Páscoa e crise

Dom Demétrio Valentini

À primeira vista, parece que páscoa não tem nada a ver com crise. Na verdade, a páscoa surgiu da mais antiga, e da mais natural das crises, a crise do ciclo anual da vida em nosso planeta.

Faz parte da dinâmica da vida a luta constante pela sobrevivência. O momento mais preocupante é quando a vida aparentemente perde sua força, no declínio do inverno, e ameaça se extinguir.

É então que surge o prodígio maior. De dentro da morte, as forças vitais se reaglutinam, e todo o universo parece conspirar em favor da vida, que retoma vigor e exuberância na manifestação da primavera.

Foi para celebrar este triunfo natural da vida sobre as forças da morte que surgiu a primitiva páscoa. Antes de ser apropriada pelo povo de Israel como festa histórica de sua libertação do Egito, a páscoa já era celebrada pelos povos que experimentavam com mais intensidade o contraste entre os rigores do inverno e os encantos da primavera.

A páscoa começou sendo a festa que cantava a vitória da vida sobre a morte em nosso planeta.

Neste contexto, o declínio da vida, por seu esgotamento natural e pelas condições adversas do inverno, era a oportunidade para o reencontro das energias que lhe davam novo impulso.

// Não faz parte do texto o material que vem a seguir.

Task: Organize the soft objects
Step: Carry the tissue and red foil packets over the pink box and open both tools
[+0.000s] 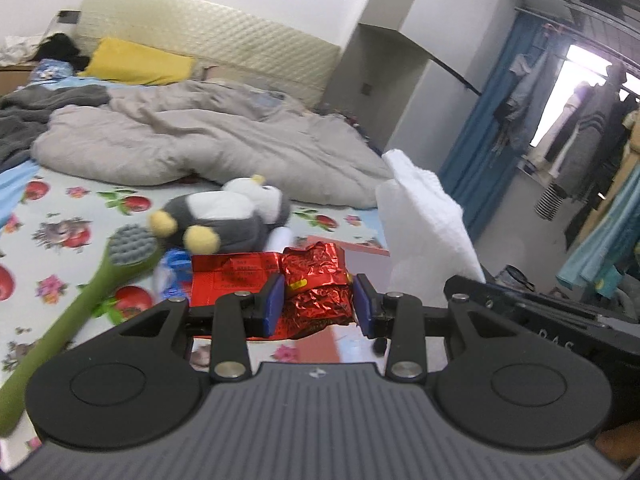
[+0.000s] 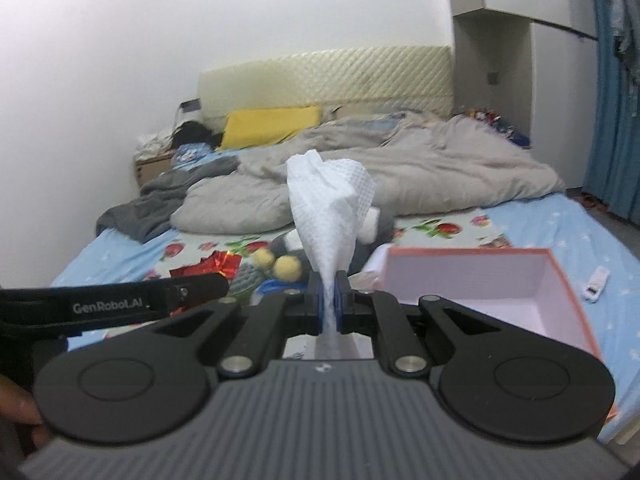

A crise era oportunidade de renovação. Fazia parte do processo vital, e era integrada na sua dinâmica normal.

Os processos naturais servem de parábola e de inspiração para a história humana. Nesta, a realidade toma as variadas feições dos fatos concretos. Mas a sua trajetória traz também as marcas da luta pela sobrevivência.

Num primeiro estágio, a vitória de uns parece implicar necessariamente na derrota de outros. A própria narrativa da libertação de Israel implica a eufórica descrição da morte dos egípcios aos borbotões.

Foi preciso o testemunho de Cristo, constituído em nova e definitiva páscoa, para entendermos que o segredo da vida humana está em sua doação. Dando sua vida por amor, Cristo vence a morte, com a vitória de sua ressurreição.

Esta simbologia da fé não nos exime de enfrentar o desafio de perceber a gravidade da crise atual. Ela não se enquadra no ritmo normal dos ciclos da vida. É fora de série. Ela não se cura com uma páscoa. Ela aponta para desvios mais graves, cometidos pela civilização atual, que ameaçam a própria vida do planeta. A crise ecológica se constitui na advertência mais eloqüente, capaz ainda de sensibilizar as consciências.

Quando avisaram Jesus que seu amigo Lázaro estava enfermo, não foi logo visitá-lo. Esperou que morresse, para depois ressuscitá-lo. “Esta doença é para que se manifestem os desígnios de Deus”.

Agora também. Não adianta ter pressa diante desta crise, que pede muito mais do que mudanças superficiais. Primeiro é preciso deixar morrer muitas ilusões, produzidas por um modelo de civilização marcado pela depredação da natureza, pelo acúmulo e desperdício, e pela desigualdade produtora de miséria e de violência.

Esta crise precisa nos ensinar os caminhos do respeito pela natureza, da justiça na organização social, e da fraternidade nos relacionamentos humanos.

Desta vez, a páscoa nos remete à sexta-feira santa. Antes de terminar a crise, há muitos equívocos que ainda precisam ser exorcizados.